Give back the records in full, with every line exactly as it was.

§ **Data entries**
↓↓↓

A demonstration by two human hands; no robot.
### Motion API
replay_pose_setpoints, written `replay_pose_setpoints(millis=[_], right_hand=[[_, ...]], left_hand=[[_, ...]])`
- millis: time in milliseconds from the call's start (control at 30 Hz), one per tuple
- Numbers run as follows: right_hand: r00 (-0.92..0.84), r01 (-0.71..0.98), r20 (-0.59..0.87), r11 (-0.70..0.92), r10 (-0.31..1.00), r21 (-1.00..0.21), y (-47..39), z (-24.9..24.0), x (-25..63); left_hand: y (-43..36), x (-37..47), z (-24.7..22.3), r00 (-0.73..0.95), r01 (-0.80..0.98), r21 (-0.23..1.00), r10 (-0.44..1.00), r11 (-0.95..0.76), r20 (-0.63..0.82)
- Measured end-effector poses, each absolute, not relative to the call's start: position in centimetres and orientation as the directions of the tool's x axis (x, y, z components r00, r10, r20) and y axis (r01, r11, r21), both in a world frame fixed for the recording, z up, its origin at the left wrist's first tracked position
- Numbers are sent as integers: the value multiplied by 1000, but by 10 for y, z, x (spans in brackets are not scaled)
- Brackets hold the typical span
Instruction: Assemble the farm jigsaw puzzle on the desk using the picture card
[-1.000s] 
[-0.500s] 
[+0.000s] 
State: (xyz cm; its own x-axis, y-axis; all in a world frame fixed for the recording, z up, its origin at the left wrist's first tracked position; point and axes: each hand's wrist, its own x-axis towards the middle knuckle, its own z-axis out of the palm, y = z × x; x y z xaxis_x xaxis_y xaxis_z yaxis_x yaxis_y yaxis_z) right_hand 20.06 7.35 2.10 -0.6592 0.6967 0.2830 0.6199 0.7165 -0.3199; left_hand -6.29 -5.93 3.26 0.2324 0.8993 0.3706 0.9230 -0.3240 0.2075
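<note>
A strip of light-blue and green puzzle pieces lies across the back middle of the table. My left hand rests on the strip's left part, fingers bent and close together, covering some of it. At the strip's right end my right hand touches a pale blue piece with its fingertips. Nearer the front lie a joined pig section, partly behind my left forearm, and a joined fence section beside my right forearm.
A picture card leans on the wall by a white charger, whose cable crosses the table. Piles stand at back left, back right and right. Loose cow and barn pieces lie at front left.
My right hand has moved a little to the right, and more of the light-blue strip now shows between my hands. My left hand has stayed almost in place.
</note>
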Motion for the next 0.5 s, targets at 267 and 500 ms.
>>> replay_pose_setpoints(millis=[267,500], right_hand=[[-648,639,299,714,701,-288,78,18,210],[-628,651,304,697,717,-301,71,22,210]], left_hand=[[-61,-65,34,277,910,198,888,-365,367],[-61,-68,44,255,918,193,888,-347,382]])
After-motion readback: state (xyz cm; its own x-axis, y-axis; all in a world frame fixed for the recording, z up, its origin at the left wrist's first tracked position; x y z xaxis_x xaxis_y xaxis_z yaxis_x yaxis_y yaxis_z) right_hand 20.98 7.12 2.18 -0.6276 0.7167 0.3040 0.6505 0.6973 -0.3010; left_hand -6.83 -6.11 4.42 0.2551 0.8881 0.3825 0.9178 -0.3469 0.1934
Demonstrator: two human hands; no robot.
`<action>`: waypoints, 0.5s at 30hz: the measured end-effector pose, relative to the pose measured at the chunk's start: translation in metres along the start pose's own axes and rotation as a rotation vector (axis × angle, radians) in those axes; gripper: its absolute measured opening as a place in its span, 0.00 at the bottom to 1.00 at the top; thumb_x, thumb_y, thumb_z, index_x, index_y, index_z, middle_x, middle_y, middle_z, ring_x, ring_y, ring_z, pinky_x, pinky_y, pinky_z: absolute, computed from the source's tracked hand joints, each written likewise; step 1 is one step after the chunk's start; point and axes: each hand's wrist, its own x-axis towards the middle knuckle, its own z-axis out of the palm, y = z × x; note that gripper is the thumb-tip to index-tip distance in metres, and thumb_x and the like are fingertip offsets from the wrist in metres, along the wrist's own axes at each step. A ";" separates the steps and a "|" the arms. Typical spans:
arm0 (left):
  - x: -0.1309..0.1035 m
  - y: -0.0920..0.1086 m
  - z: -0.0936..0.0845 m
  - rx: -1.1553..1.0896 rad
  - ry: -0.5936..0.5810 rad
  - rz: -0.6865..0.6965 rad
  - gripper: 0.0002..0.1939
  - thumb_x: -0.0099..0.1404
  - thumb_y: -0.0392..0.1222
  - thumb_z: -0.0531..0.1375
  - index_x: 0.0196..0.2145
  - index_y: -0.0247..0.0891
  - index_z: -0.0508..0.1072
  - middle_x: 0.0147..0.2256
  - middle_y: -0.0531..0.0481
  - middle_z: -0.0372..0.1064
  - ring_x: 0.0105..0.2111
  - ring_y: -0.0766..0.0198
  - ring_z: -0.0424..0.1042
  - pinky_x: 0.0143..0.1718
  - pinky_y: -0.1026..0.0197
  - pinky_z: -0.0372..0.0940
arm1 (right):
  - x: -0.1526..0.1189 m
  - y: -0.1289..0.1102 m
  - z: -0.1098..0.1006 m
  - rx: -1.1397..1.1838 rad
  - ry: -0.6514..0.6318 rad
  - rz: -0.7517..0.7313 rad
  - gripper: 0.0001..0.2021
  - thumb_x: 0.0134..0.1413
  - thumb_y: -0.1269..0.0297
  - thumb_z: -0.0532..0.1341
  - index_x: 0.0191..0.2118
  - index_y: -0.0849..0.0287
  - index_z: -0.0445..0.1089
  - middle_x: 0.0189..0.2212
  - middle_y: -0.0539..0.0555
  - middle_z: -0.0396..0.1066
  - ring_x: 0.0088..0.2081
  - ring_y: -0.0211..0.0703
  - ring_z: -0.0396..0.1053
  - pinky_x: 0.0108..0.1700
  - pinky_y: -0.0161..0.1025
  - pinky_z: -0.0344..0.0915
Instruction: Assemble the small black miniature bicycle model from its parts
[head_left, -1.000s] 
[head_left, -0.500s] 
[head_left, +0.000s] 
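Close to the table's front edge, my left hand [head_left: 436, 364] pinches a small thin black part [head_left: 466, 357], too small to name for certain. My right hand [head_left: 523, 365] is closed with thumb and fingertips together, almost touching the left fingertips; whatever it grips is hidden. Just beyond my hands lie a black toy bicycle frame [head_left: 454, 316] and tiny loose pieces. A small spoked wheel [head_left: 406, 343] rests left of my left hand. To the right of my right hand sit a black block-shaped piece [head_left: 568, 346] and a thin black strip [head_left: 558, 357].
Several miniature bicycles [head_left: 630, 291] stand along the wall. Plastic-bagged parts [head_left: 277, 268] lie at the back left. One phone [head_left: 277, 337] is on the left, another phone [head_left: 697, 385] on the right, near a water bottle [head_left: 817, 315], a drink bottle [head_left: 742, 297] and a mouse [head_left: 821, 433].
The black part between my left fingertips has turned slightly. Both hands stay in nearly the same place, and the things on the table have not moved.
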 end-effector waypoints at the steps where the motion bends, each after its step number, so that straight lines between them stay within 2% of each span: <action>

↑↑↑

§ **Solution**
A demonstration by two human hands; no robot.
### Motion API
replay_pose_setpoints, written `replay_pose_setpoints(millis=[_], right_hand=[[_, ...]], left_hand=[[_, ...]])`
- millis: time in milliseconds from the call's start (control at 30 Hz), one per tuple
- Numbers run as follows: right_hand: r00 (-0.92..0.84), r01 (-0.71..0.98), r20 (-0.59..0.87), r11 (-0.70..0.92), r10 (-0.31..1.00), r21 (-1.00..0.21), y (-47..39), z (-24.9..24.0), x (-25..63); left_hand: y (-43..36), x (-37..47), z (-24.7..22.3), r00 (-0.73..0.95), r01 (-0.80..0.98), r21 (-0.23..1.00), r10 (-0.44..1.00), r11 (-0.95..0.76), r20 (-0.63..0.82)
- Measured end-effector poses, each absolute, not relative to the call's start: position in centimetres and orientation as the directions of the tool's x axis (x, y, z components r00, r10, r20) and y axis (r01, r11, r21), both in a world frame fixed for the recording, z up, its origin at the left wrist's first tracked position
- Numbers are sent as integers: the value multiplied by 1000, but by 10 for y, z, x (spans in brackets are not scaled)
- Brackets hold the typical span
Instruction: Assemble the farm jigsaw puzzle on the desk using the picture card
[-1.000s] 
[-0.500s] 
[+0.000s] 
State: (xyz cm; its own x-axis, y-axis; all in a world frame fixed for the recording, z up, its origin at the left wrist's first tracked position; point and axes: each hand's wrist, its own x-axis towards the middle knuckle, its own z-axis out of the palm, y = z × x; x y z xaxis_x xaxis_y xaxis_z yaxis_x yaxis_y yaxis_z) right_hand 20.06 7.35 2.10 -0.6592 0.6967 0.2830 0.6199 0.7165 -0.3199; left_hand -6.29 -5.93 3.26 0.2324 0.8993 0.3706 0.9230 -0.3240 0.2075
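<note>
A strip of light-blue and green puzzle pieces lies across the back middle of the table. My left hand rests on the strip's left part, fingers bent and close together, covering some of it. At the strip's right end my right hand touches a pale blue piece with its fingertips. Nearer the front lie a joined pig section, partly behind my left forearm, and a joined fence section beside my right forearm.
A picture card leans on the wall by a white charger, whose cable crosses the table. Piles stand at back left, back right and right. Loose cow and barn pieces lie at front left.
My right hand has moved a little to the right, and more of the light-blue strip now shows between my hands. My left hand has stayed almost in place.
</note>
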Motion for the next 0.5 s, targets at 267 and 500 ms.
>>> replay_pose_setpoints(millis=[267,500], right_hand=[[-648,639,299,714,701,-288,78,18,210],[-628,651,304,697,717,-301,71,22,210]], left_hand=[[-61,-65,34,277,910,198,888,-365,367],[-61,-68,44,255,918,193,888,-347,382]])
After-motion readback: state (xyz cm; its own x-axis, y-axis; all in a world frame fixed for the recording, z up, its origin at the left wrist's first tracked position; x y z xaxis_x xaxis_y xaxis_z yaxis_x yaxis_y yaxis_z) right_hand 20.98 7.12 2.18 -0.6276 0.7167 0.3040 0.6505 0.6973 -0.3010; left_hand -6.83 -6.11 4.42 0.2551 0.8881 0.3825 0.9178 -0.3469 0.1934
Demonstrator: two human hands; no robot.
`<action>`: waypoints, 0.5s at 30hz: the measured end-effector pose, relative to the pose measured at the chunk's start: translation in metres along the start pose's own axes and rotation as a rotation vector (axis × angle, radians) in those axes; gripper: its absolute measured opening as a place in its span, 0.00 at the bottom to 1.00 at the top; thumb_x, thumb_y, thumb_z, index_x, index_y, index_z, middle_x, middle_y, middle_z, ring_x, ring_y, ring_z, pinky_x, pinky_y, pinky_z: absolute, computed from the source's tracked hand joints, each written likewise; step 1 is one step after the chunk's start; point and axes: each hand's wrist, its own x-axis towards the middle knuckle, its own z-axis out of the palm, y = z × x; note that gripper is the thumb-tip to index-tip distance in metres, and thumb_x and the like are fingertip offsets from the wrist in metres, along the wrist's own axes at each step. A ";" separates the steps and a "|" the arms. Typical spans:
arm0 (left):
  - x: -0.1309..0.1035 m
  - y: -0.0920..0.1086 m
  - z: -0.0936..0.0845 m
  - rx: -1.1553..1.0896 rad
  - ry: -0.5936..0.5810 rad
  - rz: -0.6865..0.6965 rad
  - gripper: 0.0002..0.1939
  - thumb_x: -0.0099..0.1404
  - thumb_y: -0.0392..0.1222
  - thumb_z: -0.0531..0.1375
  - index_x: 0.0196..0.2145
  - index_y: -0.0247..0.0891
  - index_z: -0.0508..0.1072
  - middle_x: 0.0147..0.2256
  - middle_y: -0.0531..0.0481
  - middle_z: -0.0372..0.1064
  - ring_x: 0.0105..0.2111
  - ring_y: -0.0766..0.0198
  - ring_z: -0.0424..0.1042
  - pinky_x: 0.0143..0.1718
  - pinky_y: -0.1026..0.0197
  - pinky_z: -0.0372..0.0940
arm1 (right):
  - x: -0.1526..0.1189 m
  - y: -0.1289..0.1102 m
  - z: -0.1098..0.1006 m
  - rx: -1.1397..1.1838 rad
  - ry: -0.6514..0.6318 rad
  - rz: -0.7517..0.7313 rad
  - gripper: 0.0001..0.2021
  - thumb_x: 0.0134..0.1413
  - thumb_y: -0.1269..0.0297
  - thumb_z: -0.0532..0.1341
  - index_x: 0.0191..0.2118
  - index_y: -0.0849..0.0287
  - index_z: -0.0445..0.1089
  - middle_x: 0.0189..0.2212
  - middle_y: -0.0539..0.0555
  - middle_z: -0.0396..0.1066
  - ring_x: 0.0088..0.2081
  - ring_y: -0.0211..0.0703
  - ring_z: -0.0396..0.1053
  - pinky_x: 0.0108..0.1700
  - pinky_y: -0.0161..0.1025
  - pinky_z: -0.0344..0.0915
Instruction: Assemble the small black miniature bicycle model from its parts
[head_left, -1.000s] 
[head_left, -0.500s] 
[head_left, +0.000s] 
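Close to the table's front edge, my left hand [head_left: 436, 364] pinches a small thin black part [head_left: 466, 357], too small to name for certain. My right hand [head_left: 523, 365] is closed with thumb and fingertips together, almost touching the left fingertips; whatever it grips is hidden. Just beyond my hands lie a black toy bicycle frame [head_left: 454, 316] and tiny loose pieces. A small spoked wheel [head_left: 406, 343] rests left of my left hand. To the right of my right hand sit a black block-shaped piece [head_left: 568, 346] and a thin black strip [head_left: 558, 357].
Several miniature bicycles [head_left: 630, 291] stand along the wall. Plastic-bagged parts [head_left: 277, 268] lie at the back left. One phone [head_left: 277, 337] is on the left, another phone [head_left: 697, 385] on the right, near a water bottle [head_left: 817, 315], a drink bottle [head_left: 742, 297] and a mouse [head_left: 821, 433].
The black part between my left fingertips has turned slightly. Both hands stay in nearly the same place, and the things on the table have not moved.
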 end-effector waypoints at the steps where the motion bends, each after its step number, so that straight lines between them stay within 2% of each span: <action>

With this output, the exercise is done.